To do:
Write out the whole listing again, exactly as given.

Data segment:

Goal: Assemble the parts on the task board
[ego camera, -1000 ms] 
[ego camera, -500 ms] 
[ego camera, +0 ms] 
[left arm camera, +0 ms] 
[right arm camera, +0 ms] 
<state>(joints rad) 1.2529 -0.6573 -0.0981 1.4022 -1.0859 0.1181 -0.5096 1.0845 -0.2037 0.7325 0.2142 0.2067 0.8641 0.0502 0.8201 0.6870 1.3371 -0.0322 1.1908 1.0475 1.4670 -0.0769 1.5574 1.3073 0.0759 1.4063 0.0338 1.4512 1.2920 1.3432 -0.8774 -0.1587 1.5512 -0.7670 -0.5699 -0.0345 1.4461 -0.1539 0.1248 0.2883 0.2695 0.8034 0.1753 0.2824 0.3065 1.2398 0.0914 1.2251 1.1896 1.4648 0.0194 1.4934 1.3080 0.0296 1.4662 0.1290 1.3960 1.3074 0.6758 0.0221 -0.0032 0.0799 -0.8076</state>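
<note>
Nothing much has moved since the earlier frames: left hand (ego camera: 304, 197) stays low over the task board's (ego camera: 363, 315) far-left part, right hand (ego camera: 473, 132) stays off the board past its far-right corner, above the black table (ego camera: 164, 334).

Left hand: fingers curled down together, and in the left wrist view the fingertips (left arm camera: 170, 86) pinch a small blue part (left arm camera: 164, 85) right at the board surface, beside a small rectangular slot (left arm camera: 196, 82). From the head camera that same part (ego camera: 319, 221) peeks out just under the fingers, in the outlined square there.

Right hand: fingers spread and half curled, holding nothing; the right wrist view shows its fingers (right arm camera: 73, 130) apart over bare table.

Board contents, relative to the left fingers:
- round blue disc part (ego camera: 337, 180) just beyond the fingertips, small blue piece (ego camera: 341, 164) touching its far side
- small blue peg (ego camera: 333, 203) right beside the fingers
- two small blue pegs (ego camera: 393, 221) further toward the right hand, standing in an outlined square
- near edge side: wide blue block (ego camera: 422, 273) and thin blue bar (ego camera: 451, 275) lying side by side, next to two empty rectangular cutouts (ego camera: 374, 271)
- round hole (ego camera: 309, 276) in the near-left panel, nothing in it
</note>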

Exercise solution:
Goal: Assemble the parts on the task board
[ego camera, -1000 ms] 
[ego camera, -500 ms] 
[ego camera, +0 ms] 
[left arm camera, +0 ms] 
[right arm camera, +0 ms] 
<state>(joints rad) 1.2529 -0.6573 -0.0981 1.4022 -1.0859 0.1181 -0.5096 1.0845 -0.2037 0.7325 0.2142 0.2067 0.8641 0.0502 0.8201 0.6870 1.3371 -0.0322 1.1908 1.0475 1.4670 -0.0769 1.5574 1.3073 0.0759 1.4063 0.0338 1.4512 1.2920 1.3432 -0.8774 -0.1587 1.5512 -0.7670 -0.5699 -0.0345 1.4461 -0.1539 0.1248 0.2883 0.2695 0.8034 0.1753 0.2824 0.3065 1.2398 0.0914 1.2251 1.1896 1.4648 0.0194 1.4934 1.3080 0.0296 1.4662 0.1290 1.3960 1.3074 0.6758 0.0221 -0.0032 0.0799 -0.8076</state>
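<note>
Nothing much has moved since the earlier frames: left hand (ego camera: 304, 197) stays low over the task board's (ego camera: 363, 315) far-left part, right hand (ego camera: 473, 132) stays off the board past its far-right corner, above the black table (ego camera: 164, 334).

Left hand: fingers curled down together, and in the left wrist view the fingertips (left arm camera: 170, 86) pinch a small blue part (left arm camera: 164, 85) right at the board surface, beside a small rectangular slot (left arm camera: 196, 82). From the head camera that same part (ego camera: 319, 221) peeks out just under the fingers, in the outlined square there.

Right hand: fingers spread and half curled, holding nothing; the right wrist view shows its fingers (right arm camera: 73, 130) apart over bare table.

Board contents, relative to the left fingers:
- round blue disc part (ego camera: 337, 180) just beyond the fingertips, small blue piece (ego camera: 341, 164) touching its far side
- small blue peg (ego camera: 333, 203) right beside the fingers
- two small blue pegs (ego camera: 393, 221) further toward the right hand, standing in an outlined square
- near edge side: wide blue block (ego camera: 422, 273) and thin blue bar (ego camera: 451, 275) lying side by side, next to two empty rectangular cutouts (ego camera: 374, 271)
- round hole (ego camera: 309, 276) in the near-left panel, nothing in it
</note>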

The answer has been given in full.